* **WHAT IS REQUIRED**
Your task is to transcribe exactly, and only, the lines running from the one with "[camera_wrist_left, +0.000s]" to the end of the listing below, inclusive, with every picture left out.

☆ ☆ ☆ ☆ ☆

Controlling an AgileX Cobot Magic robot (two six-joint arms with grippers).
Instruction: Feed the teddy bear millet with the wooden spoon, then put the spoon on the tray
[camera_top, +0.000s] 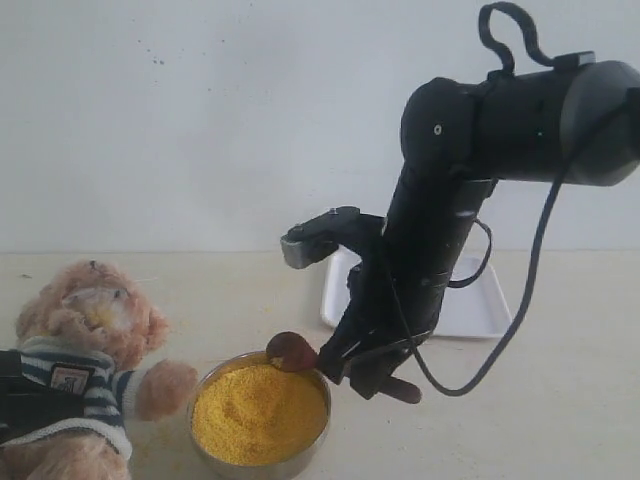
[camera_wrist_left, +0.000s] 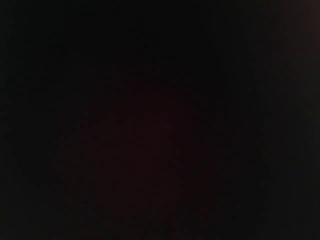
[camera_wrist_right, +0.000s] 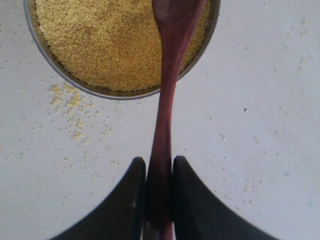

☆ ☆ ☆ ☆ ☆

* **ANSWER BOX**
[camera_wrist_left, +0.000s] 
[camera_wrist_right, +0.000s] 

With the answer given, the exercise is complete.